In the January 1, 2009, issue of Bottom Line/Personal, we offered strategies for snoring. Here, other common bed-sharing problems — and ways in which couples have solved them…
One partner goes to bed early… the other much later. These late arrivers often wake their early-to-bed partners. For many busy couples, falling asleep together is the closest, most intimate part of the day, so going to bed at different times can lead to less marital satisfaction.
Solutions: Your partner might not understand that you consider having different sleep schedules a problem. Explain why this matters to you. Do you feel less close? Are you having less sex? Do you have trouble falling asleep when your partner is not there?
Most couples can synchronize their sleep schedules if they put in the effort. Some partners argue, “I can’t help that I’m a morning person,” or “I can’t help that I’m a night owl,” but shift workers manage to adjust their schedules for their jobs, so there is no reason we can’t do so for our relationships. Both partners can adjust their sleep schedules a little so that neither has to make a dramatic change.
Special situations…
He wakes up feeling warm and opens the window, then she wakes up cold and closes it. Due to differences in body chemistry, one person can feel warm, another cold, at the same sleep temperature. The result can be nighttime window and thermostat wars and/or blanket hogging as each partner tries to meet his/her own needs.

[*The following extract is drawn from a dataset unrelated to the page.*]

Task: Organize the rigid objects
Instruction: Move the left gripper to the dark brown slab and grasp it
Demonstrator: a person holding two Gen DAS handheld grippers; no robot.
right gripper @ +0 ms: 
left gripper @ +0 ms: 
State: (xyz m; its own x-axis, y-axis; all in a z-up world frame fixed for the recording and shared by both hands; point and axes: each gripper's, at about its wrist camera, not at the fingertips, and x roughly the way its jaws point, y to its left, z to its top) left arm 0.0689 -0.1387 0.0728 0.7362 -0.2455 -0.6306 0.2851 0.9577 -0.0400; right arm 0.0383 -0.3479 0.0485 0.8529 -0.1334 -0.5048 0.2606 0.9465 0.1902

Solutions: Some couples add an extra blanket over only the colder partner’s side of the bed. Uneven covers can shift during sleep, however, so other couples instead use completely separate coverings for each side of the bed. Or purchase an electric blanket that has separate temperature controls for each side.
One partner wants to have serious discussions in bed at night, but the other is too sleepy to talk or feels that discussing difficult issues late at night makes it hard to relax and get to sleep.

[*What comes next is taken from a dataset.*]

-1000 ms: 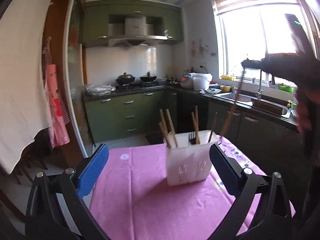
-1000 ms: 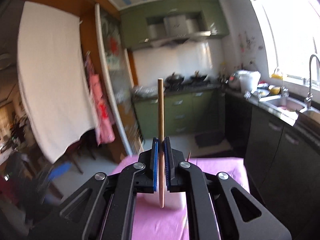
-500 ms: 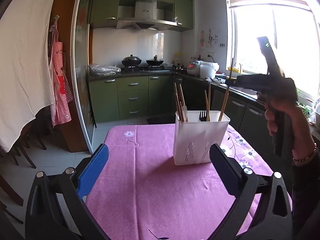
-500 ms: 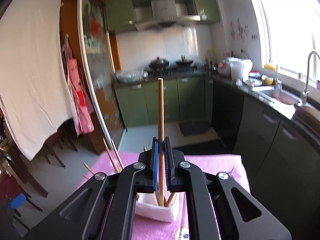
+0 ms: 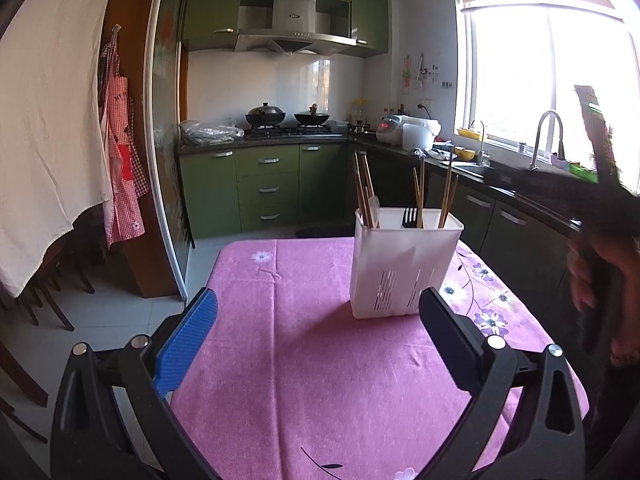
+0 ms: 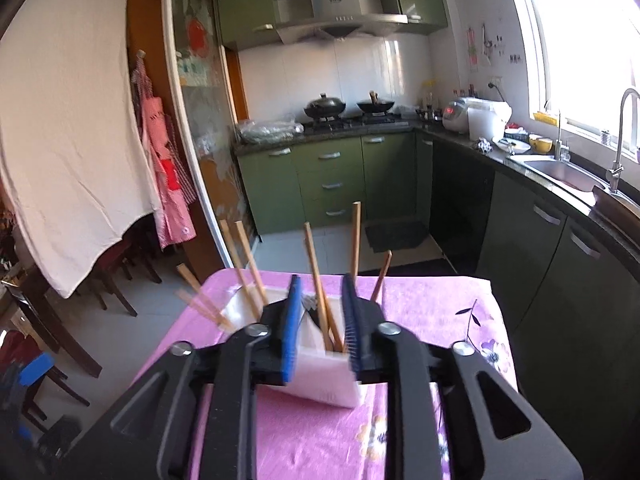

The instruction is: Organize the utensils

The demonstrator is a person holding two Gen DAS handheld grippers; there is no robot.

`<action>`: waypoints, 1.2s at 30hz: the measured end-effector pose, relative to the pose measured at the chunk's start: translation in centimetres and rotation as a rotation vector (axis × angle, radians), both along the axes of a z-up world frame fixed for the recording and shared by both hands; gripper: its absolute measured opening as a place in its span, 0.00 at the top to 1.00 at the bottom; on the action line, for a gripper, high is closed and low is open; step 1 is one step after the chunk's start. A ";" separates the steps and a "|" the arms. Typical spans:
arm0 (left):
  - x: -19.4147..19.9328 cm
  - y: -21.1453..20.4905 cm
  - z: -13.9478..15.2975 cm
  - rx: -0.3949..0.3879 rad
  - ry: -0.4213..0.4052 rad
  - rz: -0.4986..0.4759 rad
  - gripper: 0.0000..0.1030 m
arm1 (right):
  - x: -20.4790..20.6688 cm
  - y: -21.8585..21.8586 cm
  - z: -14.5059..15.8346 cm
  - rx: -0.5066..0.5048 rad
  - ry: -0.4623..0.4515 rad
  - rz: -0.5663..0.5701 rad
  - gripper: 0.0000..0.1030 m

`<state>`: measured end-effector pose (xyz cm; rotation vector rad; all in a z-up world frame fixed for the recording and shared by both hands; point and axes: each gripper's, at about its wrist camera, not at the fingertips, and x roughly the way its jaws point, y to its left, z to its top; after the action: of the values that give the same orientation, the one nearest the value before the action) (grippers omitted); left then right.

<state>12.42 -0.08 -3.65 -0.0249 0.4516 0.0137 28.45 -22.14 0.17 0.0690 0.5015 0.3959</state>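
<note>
Only illegible lettering on range hood point(image 5: 294, 16)

Home kitchen, as I see it: green cabinets point(image 5: 267, 184), steel range hood point(image 5: 294, 36), two woks on the gas hob point(image 5: 288, 131), rice cooker point(image 6: 460, 114), sink with tap point(image 6: 568, 172), aprons point(image 5: 122, 168) hanging, pink floral tablecloth point(image 5: 320, 360).
</note>
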 end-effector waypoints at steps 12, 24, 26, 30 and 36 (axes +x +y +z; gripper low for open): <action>-2.5 -1.1 -2.5 0.005 0.053 -0.027 0.07 | -15.5 -5.5 -8.7 -0.001 0.028 -0.100 0.24; -7.9 -0.9 -1.8 0.027 0.019 0.015 0.07 | -22.9 -5.7 -6.9 -0.037 -0.088 -0.126 0.05; -8.9 -0.9 -1.5 0.035 0.004 0.024 0.07 | -23.4 -5.8 -6.5 -0.039 -0.095 -0.133 0.05; -10.4 -0.9 -1.3 0.043 -0.009 0.035 0.07 | -24.7 -6.1 -6.0 -0.039 -0.101 -0.141 0.05; -12.0 -1.1 -1.0 0.058 -0.023 0.038 0.07 | -25.7 -6.3 -5.6 -0.043 -0.105 -0.142 0.05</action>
<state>0.44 -1.15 -4.67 0.0232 0.4274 0.0635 2.72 -28.46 -5.39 0.0422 0.3990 0.2487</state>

Solution: Spouses who want to talk at night need to respect their partners’ desire to sleep or relax in bed. A sleepy spouse isn’t likely to be a strong conversationalist anyway. In return, spouses who do not want to talk at night must respect their partners’ need to have these conversations at some point. Propose another time in the near future when you can have this chat… or block out time in your regular schedule for distraction-free conversations. You might want to schedule walks together to get away from the distractions of the home, such as the television.
Some people consider watching TV or reading a book a fine way to wind down and fall asleep, but the resulting noise, light and movement can keep their partners awake. Solutions…
If this is not sufficient, consider implementing a rationing system — TV or reading in bed is allowed only until a certain hour or for a specific show or number of pages each night. If the TV watcher/reader still is not ready for sleep, this partner must go to a different room and return quietly and without turning on a light when he/she is ready to sleep.
Some people move around a lot when they sleep.
Solution: Buying a larger mattress or sleeping on two twin mattresses pushed together can prevent one partner’s movements from waking the other.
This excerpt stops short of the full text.